→ **Assigned task**: Type again, exactly, the lines below from the start through the line that includes "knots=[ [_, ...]".

→ **Recorded information**:
########

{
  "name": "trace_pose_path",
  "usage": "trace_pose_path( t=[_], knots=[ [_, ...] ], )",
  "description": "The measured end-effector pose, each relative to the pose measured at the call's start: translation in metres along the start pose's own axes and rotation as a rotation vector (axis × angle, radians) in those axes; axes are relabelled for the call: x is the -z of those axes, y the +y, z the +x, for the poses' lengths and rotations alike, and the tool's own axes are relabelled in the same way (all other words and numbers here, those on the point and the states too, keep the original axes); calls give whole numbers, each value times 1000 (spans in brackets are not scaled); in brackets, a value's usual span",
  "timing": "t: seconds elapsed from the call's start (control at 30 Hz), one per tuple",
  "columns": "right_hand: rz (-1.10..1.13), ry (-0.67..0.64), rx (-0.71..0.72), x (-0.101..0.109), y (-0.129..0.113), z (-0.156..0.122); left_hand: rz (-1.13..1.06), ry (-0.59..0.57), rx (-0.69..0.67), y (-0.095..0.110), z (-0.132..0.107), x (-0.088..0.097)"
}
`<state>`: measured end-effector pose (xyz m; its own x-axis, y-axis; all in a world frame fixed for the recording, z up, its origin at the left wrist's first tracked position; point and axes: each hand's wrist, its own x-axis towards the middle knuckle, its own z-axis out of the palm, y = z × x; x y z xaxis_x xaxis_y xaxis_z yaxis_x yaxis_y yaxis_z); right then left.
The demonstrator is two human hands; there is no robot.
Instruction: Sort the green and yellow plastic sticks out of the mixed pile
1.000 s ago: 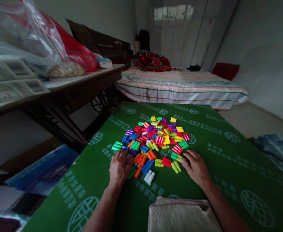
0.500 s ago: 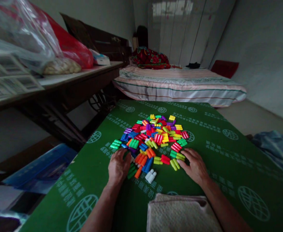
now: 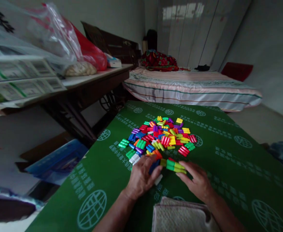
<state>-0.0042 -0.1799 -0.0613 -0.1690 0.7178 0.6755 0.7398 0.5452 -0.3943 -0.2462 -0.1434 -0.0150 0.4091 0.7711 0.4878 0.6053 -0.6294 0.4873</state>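
Colourful plastic building blocks [image 3: 165, 140] lie in a loose heap on the green table [image 3: 122, 203]. My right hand [image 3: 199, 183] pinches the end of a joined green and yellow-green block [image 3: 174, 165] between thumb and fingers. My left hand [image 3: 143, 175] is over the near side of the heap, thumb and forefinger apart. A blue block [image 3: 154, 166] shows between them; I cannot tell whether they touch it. An orange block [image 3: 158, 154] sits just beyond the left fingertips, and a white block [image 3: 158, 179] lies partly hidden beside the left thumb.
A folded beige cloth [image 3: 182, 216] lies at the table's near edge. To the left, a side table [image 3: 83, 80] carries boxes and plastic bags, with a blue bin [image 3: 56, 161] below. A bed [image 3: 192, 83] stands beyond the table.
My left hand has moved right, across the near blocks. My right hand has closed on the green and yellow-green block and brought it left and nearer. The view has shifted left.
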Motion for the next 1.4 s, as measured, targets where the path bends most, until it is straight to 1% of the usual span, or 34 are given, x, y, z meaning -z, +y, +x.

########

→ **Exercise answer**:
{
  "name": "trace_pose_path",
  "usage": "trace_pose_path( t=[_], knots=[ [_, ...] ], )",

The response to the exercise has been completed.